Among any number of other developments, we should be concerned about the politics of Organization of Petroleum Exporting Countries and traditional major oil producers; Russia–China cooperation on energy as the former tries to diversify its gas export markets; high-cost non-traditional fossil fuel sources, particularly in the United States, and their viability; green technology supply chains; private and public investment flows to both legacy and renewable sources; and green technology unknowns and disruptions.

So, how might we usefully watch developments in this area?

In the first instance, following the compelling work of British political economist Helen Thompson, ‘a greener politics will not transcend tragedy’. The long-term, optimistic view that a world delinked from commodities like oil that have been so woven into violent conflict might be a better world does not and cannot obviate countervailing challenges.

One is the reality of that our dependence on a number of fossil fuel commodities will continue for some years, even under an accelerated green transition. The difficulties of legacy energy supply will potentially get more, not less, acute as investment flows towards green alternatives. Another is the dependence on different commodities, like rare-earth minerals, that has already emerged with green energy technologies.

Second, an attentiveness to the contradictions wrapped up in contemporary and future energy geopolitics is key. Historian (and author of the excellent Chartbook newsletter) Adam Tooze is always instructive here.

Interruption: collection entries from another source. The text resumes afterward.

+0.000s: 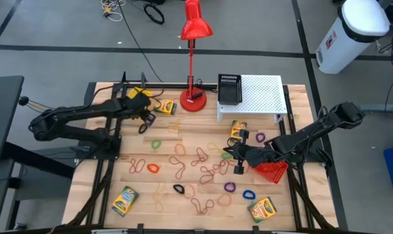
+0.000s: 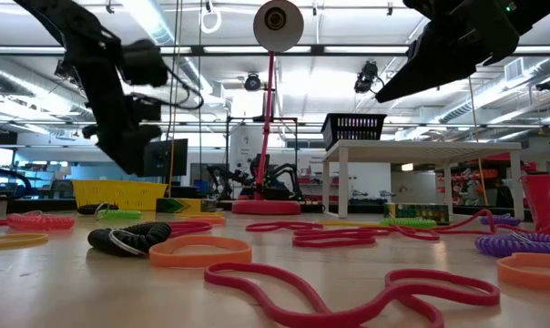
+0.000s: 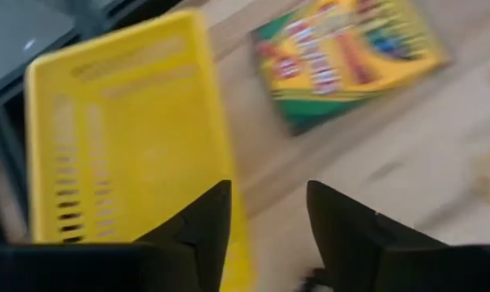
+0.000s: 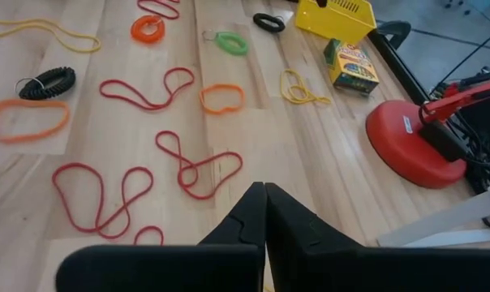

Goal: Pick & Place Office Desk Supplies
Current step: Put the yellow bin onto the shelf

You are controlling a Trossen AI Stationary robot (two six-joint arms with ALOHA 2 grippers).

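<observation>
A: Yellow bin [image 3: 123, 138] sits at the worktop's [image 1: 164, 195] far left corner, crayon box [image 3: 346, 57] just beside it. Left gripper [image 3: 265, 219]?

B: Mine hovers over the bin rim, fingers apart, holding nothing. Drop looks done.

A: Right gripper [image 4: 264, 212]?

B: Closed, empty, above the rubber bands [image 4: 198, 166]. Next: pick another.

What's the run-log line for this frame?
left gripper: open, over yellow bin edge | right gripper: shut, empty, above bands | crayon box: beside bin
</observation>
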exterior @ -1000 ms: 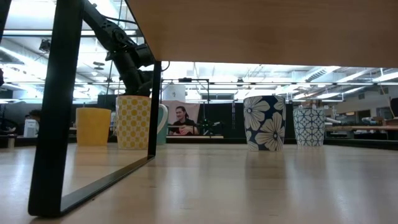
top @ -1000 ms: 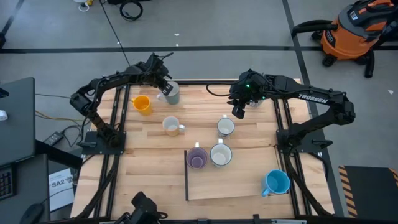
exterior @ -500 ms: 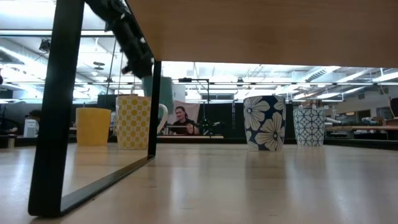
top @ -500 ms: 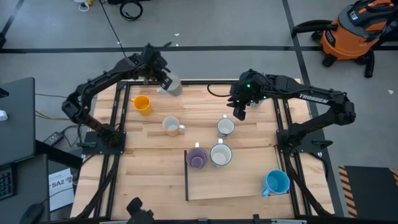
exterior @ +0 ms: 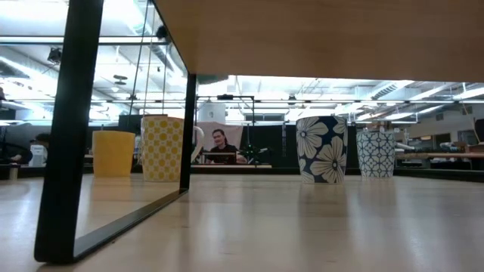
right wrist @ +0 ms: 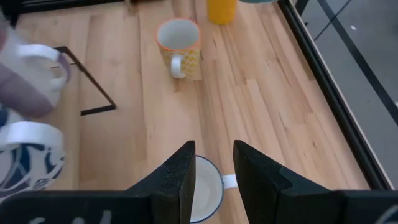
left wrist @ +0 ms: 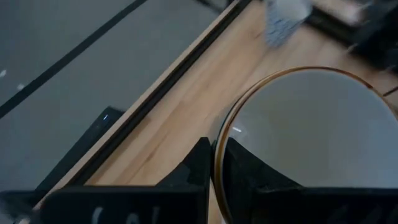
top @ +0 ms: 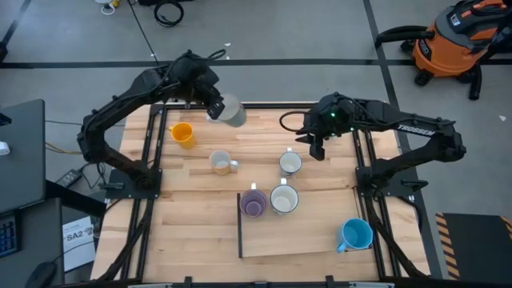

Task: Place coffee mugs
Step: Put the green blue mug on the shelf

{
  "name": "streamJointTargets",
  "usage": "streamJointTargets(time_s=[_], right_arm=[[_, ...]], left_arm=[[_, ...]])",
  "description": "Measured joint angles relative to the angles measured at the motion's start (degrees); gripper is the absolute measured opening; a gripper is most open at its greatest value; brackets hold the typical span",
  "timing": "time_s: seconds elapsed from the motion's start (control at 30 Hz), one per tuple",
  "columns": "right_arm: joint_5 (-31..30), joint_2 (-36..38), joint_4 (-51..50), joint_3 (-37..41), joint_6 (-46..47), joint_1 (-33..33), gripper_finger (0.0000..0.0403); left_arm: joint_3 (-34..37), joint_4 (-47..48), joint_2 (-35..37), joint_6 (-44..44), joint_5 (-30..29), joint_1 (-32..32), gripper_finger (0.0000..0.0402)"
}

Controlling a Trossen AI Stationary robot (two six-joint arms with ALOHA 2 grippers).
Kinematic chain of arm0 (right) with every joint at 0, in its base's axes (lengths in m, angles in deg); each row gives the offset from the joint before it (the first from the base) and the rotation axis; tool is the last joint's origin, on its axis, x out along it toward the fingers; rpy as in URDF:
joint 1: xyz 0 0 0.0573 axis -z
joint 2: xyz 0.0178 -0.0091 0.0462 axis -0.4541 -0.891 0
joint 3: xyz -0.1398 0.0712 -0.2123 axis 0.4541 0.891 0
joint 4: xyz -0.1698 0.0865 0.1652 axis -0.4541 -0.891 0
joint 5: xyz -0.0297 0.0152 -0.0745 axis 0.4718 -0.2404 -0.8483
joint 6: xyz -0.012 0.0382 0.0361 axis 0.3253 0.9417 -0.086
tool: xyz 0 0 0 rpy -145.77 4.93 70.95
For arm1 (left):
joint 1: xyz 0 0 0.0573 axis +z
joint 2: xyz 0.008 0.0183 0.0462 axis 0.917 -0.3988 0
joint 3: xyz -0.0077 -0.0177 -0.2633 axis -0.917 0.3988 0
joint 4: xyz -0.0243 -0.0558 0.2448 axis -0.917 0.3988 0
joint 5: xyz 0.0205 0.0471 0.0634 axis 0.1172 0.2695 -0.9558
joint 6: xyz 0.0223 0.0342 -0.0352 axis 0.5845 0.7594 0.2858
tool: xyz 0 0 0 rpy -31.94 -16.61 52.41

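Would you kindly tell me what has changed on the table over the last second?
The left gripper, shut on the grey mug, has lifted it off the table's far edge and tilted it. The right gripper shifted slightly, fingers open above the white mug. The other mugs stayed put.

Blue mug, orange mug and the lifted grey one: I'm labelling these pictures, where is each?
blue mug (top: 356,234): high view, pale inside.
orange mug (top: 182,133): high view, its open top.
grey mug (top: 234,112): high view, its side wall, pinched by the left gripper (top: 216,110).
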Motion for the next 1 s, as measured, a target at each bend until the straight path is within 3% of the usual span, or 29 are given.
streamJointTargets(time_s=[0.3, 0.57, 0.73, 1.0], right_arm=[[-0.09, 0.38, -0.04, 0.00, -0.89, -3.03, 0.0115], [-0.20, 0.38, -2.19, 0.00, -2.10, -4.31, 0.0115], [-3.24, 0.38, -2.25, 0.00, -2.21, -4.68, 0.0115], [-4.50, 0.38, -2.25, 0.00, -2.20, -4.73, 0.0115]], left_arm=[[-7.33, 2.89, 0.04, -11.47, 0.14, -12.47, 0.0030], [-7.87, 3.77, 0.00, -24.35, -0.02, -25.51, 0.0030], [-7.87, 3.42, -0.02, -32.53, 0.08, -33.09, 0.0030], [-7.87, 3.17, -0.08, -42.63, -5.68, -43.98, 0.0030]])
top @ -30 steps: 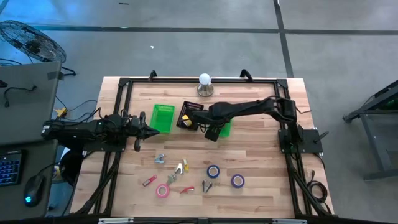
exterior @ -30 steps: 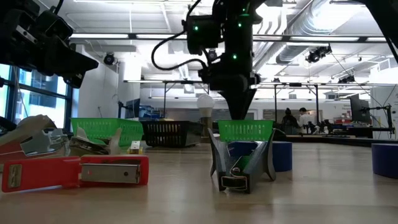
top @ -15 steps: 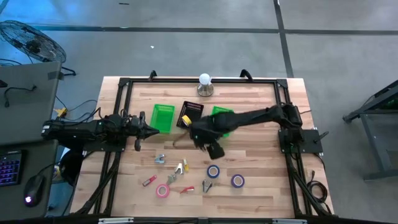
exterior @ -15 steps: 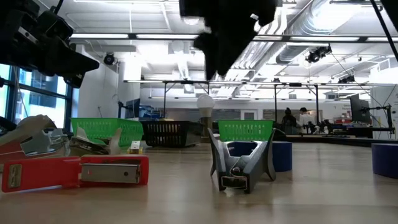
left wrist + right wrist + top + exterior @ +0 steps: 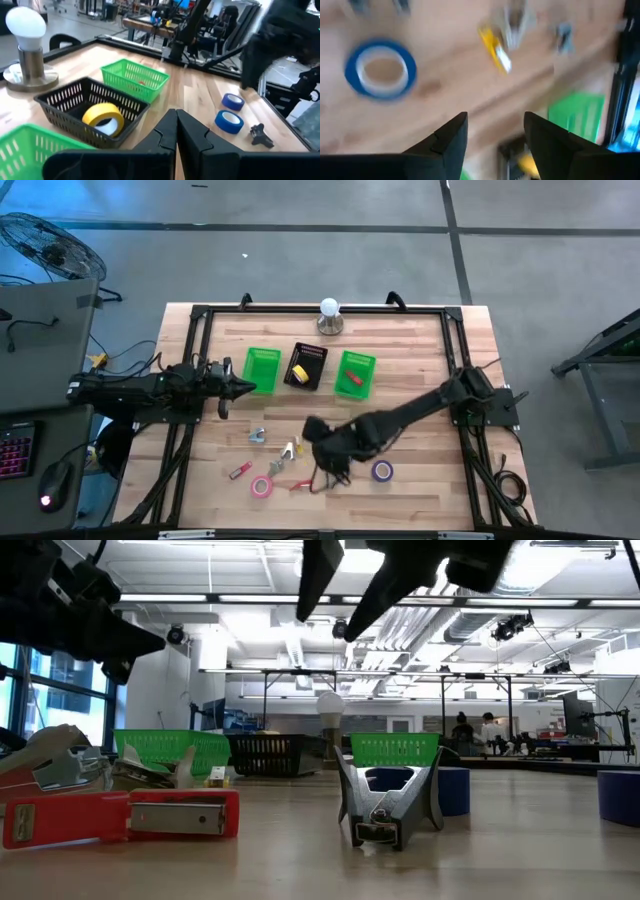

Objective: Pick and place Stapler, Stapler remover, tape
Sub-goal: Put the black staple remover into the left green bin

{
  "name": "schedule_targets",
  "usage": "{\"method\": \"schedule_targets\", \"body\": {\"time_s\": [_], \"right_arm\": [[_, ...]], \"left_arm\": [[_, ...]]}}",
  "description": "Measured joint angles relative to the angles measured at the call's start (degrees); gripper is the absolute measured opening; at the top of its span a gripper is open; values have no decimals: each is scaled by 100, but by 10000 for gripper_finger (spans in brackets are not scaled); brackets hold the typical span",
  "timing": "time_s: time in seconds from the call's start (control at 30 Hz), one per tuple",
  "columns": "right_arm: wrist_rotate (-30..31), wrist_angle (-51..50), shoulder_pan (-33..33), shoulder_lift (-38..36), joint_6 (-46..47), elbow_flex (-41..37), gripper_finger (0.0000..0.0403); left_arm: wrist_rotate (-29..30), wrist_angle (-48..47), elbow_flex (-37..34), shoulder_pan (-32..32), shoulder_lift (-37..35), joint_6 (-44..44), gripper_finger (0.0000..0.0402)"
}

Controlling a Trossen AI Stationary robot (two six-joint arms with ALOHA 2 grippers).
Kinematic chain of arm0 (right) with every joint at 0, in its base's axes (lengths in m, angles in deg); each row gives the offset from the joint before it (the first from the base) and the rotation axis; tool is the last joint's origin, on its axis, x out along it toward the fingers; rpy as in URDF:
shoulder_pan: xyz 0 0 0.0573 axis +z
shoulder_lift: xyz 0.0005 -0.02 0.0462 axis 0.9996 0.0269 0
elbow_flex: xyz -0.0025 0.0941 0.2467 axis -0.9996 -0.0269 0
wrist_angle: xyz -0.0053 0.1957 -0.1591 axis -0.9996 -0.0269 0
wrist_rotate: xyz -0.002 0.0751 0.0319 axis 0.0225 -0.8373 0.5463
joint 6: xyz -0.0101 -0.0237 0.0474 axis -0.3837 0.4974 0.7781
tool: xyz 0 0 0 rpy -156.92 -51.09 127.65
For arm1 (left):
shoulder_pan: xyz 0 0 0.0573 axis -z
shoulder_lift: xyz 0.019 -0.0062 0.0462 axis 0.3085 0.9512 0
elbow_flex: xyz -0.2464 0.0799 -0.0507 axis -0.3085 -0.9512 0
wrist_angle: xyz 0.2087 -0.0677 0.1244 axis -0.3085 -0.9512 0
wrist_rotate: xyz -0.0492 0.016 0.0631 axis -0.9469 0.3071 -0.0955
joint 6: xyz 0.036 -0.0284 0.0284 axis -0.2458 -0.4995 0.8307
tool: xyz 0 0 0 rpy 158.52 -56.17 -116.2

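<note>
High view looks straight down on the whole table (image 5: 400, 340); low view sits at tabletop level. Both share the green basket (image 5: 356, 373) (image 5: 394, 749).

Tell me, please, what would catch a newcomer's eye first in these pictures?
Probably the right arm, stretched across the table with the right gripper open above the scattered staplers and tape rolls near the front edge. Behind it three baskets stand in a row, the black basket holding yellow tape. The left gripper, shut, waits beside the left green basket.

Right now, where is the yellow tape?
In the high view, the yellow tape lies inside the black basket, the middle one of three baskets at the table's far side, between two green baskets, just before the lamp.
</note>
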Motion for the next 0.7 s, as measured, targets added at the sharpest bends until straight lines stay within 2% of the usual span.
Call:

For example, Tooze has observed of recent events in the US: ‘With US President Joe Biden’s administration, cognitive dissonance returned [after climate action was overtly rejected under President Donald Trump]. Biden supports climate leadership and made a constructive contribution to the Glasgow negotiations while licensing oil and gas development and goading OPEC into increasing its production.’

In this case, Biden is (among other things) a conscript to the longstanding relationship between energy prices, inflation and electoral politics in the US—a consideration that is not irrelevant in Australia. It can be and is true that trends like the tumbling cost of solar and wind generation augur a better long-term future, while not solving the economic and financial dilemmas of the transition that will take decades to complete at a global scale.

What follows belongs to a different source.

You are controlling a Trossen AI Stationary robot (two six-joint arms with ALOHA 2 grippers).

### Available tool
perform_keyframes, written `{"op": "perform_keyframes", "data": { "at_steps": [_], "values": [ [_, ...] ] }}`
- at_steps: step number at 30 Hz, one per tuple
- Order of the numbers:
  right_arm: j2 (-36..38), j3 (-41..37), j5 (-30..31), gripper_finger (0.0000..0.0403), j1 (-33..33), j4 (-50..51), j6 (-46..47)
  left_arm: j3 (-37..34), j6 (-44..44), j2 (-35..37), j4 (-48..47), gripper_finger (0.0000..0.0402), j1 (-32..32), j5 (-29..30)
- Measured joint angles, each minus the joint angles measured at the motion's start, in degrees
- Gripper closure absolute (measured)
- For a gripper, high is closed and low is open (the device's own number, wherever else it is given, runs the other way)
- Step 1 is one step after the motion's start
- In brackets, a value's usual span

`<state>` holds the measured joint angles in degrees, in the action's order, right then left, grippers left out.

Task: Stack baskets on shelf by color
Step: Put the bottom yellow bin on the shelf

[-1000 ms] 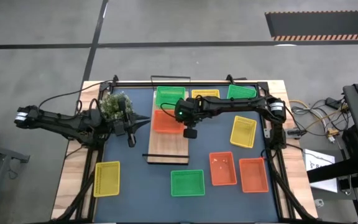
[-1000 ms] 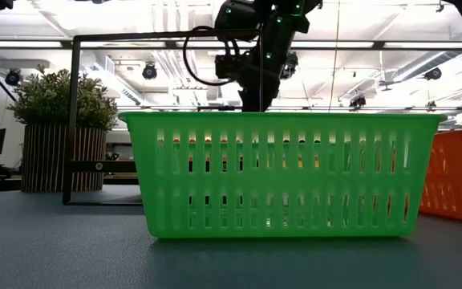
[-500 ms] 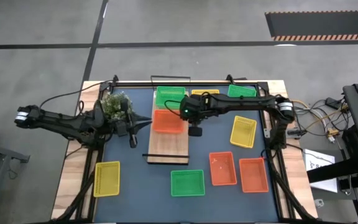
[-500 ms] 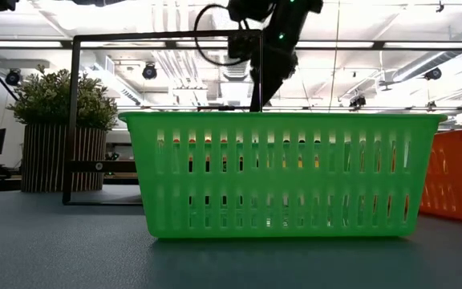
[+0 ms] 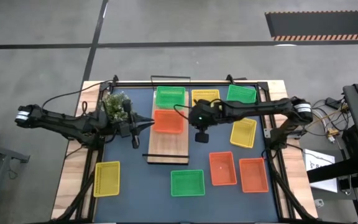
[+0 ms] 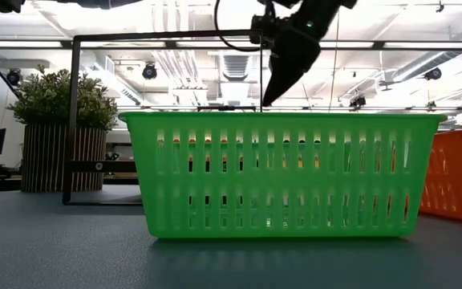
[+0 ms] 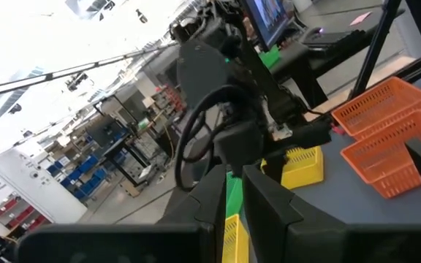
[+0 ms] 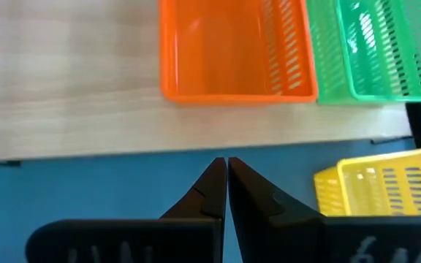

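overhead, the shelf [image 5: 168, 142] lies lengthwise on the dark blue table [image 5: 135, 180], with a green basket [image 5: 169, 96] at its far end and an orange basket [image 5: 168, 121] just in front of it, the two touching or nearly so. the near part of the plank is bare wood. the right gripper [image 5: 202, 135] hangs over the table just off the shelf's right edge, near the orange basket; its fingers are pressed together with barely a slit between them and carry nothing, as the right wrist view shows, where the tips [image 8: 226, 179] sit over blue tabletop beside the wood.

the other baskets sit loose on the table: a yellow one [image 5: 205, 98] and a green one [image 5: 242, 94] along the far edge to the right of the shelf, a tilted yellow one [image 5: 243, 132] at right, two orange ones [image 5: 222, 168] [image 5: 253, 174] side by side near the front right, a green one [image 5: 187, 182] at the front centre, and a yellow one [image 5: 107, 178] at the front left.

the left gripper [image 5: 146, 123] reaches in from the left beside the plant [image 5: 112, 104], pointing at the shelf's left edge; its fingers are drawn nearly together, holding nothing.
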<state>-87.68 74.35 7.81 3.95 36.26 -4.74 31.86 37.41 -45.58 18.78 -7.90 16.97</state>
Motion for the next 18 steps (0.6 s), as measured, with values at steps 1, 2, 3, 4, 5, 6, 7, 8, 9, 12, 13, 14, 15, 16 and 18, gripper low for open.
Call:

Third, analyses of energy geopolitics will increasingly need to be framed around the profound human and political costs that are already being imposed by the impacts of climate change. Deeper impacts are likely to be experienced much sooner than many would like to think, and Australia’s near region is exceptionally exposed. Much Australian attention is directed to the existential nature of this issue for the Pacific islands, but what does Indonesia look like at 3°C of warming, for instance?

The world simply must transition as urgently as possible to avoid worse impacts than those we’ve already locked in.

Energy geopolitics will continue to be a feature of the international landscape, deeply intertwined with almost every other major decision facing leaders, and a robust understanding of the issues will be more important than ever.